What you need to do: From the records below, state how many lines include the word "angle", giving only that number.
Segment Start: Source material
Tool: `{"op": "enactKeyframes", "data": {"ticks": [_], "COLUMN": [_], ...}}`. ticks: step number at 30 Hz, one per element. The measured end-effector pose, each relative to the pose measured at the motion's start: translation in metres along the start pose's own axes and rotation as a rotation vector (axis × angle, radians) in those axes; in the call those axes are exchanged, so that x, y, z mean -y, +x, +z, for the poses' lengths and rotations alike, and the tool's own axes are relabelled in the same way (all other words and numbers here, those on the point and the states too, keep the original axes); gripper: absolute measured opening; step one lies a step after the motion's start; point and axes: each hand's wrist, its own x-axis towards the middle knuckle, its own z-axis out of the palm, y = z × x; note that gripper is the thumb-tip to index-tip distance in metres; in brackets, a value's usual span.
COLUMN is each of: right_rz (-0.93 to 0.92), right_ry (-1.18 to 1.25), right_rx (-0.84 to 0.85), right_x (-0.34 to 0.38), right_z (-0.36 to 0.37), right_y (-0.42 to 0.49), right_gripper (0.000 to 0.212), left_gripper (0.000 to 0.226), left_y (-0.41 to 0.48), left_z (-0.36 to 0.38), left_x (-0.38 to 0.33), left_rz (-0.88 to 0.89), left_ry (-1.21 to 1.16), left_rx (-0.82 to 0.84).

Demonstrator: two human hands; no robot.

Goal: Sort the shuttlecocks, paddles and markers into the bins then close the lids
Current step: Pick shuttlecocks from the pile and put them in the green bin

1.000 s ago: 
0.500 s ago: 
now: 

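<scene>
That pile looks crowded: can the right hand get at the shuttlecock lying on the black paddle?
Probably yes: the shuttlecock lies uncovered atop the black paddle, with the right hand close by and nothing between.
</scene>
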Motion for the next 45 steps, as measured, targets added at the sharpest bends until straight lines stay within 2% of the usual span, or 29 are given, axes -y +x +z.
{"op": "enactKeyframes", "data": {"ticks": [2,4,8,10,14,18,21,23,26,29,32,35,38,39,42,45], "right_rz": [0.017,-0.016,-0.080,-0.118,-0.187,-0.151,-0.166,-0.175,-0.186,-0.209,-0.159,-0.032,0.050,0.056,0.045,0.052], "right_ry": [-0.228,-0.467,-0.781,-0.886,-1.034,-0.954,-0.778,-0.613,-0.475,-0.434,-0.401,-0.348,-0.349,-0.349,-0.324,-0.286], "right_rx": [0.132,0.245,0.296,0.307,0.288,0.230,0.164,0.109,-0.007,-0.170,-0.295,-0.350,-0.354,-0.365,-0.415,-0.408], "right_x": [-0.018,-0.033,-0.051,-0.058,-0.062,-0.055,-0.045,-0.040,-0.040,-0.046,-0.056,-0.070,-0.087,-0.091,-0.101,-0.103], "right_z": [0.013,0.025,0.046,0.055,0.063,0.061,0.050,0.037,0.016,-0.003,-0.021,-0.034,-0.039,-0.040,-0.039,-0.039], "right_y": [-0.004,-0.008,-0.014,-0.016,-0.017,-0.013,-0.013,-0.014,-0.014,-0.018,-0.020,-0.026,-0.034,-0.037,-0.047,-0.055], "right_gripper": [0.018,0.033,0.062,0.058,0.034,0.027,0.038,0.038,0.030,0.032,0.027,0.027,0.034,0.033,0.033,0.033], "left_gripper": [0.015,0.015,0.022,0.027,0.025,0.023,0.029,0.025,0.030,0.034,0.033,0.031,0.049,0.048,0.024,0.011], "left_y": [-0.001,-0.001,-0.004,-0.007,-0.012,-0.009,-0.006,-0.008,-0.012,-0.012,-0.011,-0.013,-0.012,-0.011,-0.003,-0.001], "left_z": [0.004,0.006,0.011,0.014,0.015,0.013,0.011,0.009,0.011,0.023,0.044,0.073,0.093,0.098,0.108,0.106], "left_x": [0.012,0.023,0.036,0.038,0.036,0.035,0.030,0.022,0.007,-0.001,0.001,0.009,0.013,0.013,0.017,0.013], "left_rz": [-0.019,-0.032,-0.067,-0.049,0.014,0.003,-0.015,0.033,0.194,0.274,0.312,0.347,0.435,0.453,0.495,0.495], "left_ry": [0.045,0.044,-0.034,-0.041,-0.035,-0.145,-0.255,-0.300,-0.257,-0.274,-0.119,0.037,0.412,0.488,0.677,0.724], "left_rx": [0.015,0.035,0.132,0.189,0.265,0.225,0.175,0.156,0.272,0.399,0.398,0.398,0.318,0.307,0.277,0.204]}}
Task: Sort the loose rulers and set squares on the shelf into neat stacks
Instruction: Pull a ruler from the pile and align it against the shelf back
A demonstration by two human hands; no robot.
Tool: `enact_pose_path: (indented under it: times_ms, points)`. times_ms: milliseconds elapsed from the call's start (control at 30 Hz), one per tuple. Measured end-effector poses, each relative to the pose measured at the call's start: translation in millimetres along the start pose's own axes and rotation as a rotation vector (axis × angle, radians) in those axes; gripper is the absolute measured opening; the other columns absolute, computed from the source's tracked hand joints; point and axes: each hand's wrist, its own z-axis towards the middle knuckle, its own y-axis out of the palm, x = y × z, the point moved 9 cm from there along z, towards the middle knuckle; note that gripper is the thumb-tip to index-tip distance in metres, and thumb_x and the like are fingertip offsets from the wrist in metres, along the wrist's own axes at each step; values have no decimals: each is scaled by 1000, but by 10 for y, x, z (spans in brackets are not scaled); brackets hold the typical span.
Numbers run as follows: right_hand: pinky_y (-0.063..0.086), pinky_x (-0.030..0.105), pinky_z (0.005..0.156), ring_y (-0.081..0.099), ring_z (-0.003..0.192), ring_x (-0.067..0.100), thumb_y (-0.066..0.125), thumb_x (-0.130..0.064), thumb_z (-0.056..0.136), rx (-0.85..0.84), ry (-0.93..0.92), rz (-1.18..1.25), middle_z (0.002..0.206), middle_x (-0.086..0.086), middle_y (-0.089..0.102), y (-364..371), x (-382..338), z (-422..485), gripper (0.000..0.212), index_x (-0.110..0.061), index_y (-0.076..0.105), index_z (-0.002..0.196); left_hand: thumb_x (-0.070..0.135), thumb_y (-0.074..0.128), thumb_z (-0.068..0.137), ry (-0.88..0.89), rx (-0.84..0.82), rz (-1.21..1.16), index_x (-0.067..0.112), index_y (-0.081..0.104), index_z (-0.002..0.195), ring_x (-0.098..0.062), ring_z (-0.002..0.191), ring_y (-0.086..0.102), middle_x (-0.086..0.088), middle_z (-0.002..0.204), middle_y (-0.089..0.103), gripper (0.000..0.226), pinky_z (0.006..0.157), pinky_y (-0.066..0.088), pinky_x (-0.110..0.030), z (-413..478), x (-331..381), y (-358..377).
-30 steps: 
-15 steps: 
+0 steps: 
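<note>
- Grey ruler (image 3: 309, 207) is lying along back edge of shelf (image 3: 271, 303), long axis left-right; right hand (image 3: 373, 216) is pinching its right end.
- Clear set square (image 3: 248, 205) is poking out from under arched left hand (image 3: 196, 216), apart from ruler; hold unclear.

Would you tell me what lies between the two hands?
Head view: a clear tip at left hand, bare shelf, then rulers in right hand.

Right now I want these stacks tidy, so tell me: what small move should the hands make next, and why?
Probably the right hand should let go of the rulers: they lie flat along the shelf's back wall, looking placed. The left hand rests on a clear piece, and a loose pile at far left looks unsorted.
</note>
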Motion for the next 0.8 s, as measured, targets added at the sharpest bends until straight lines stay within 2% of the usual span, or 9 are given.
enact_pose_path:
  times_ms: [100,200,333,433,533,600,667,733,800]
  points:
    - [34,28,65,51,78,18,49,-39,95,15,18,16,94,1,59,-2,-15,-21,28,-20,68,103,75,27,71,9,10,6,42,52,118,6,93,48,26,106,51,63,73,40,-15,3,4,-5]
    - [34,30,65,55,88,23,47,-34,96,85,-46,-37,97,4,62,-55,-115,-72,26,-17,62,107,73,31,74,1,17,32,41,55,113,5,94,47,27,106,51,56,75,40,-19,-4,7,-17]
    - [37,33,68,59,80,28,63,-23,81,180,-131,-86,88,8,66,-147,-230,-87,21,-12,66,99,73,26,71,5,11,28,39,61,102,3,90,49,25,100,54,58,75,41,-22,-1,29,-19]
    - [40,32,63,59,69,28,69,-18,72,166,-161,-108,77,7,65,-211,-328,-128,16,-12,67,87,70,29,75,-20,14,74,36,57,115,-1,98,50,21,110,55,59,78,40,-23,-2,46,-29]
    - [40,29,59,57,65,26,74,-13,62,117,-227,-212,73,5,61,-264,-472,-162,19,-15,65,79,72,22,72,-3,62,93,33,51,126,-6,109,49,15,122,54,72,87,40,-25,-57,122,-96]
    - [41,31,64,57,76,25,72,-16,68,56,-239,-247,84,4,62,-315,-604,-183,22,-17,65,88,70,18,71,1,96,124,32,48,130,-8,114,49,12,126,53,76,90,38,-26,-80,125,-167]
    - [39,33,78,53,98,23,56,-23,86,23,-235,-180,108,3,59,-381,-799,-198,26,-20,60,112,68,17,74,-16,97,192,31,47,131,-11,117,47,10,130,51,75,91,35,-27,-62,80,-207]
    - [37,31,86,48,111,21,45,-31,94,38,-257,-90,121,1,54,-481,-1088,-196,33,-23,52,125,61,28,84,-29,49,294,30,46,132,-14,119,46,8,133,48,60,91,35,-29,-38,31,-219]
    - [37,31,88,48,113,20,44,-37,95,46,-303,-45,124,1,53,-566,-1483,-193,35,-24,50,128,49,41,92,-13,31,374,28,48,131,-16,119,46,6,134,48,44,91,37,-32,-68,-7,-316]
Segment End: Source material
Reply: 2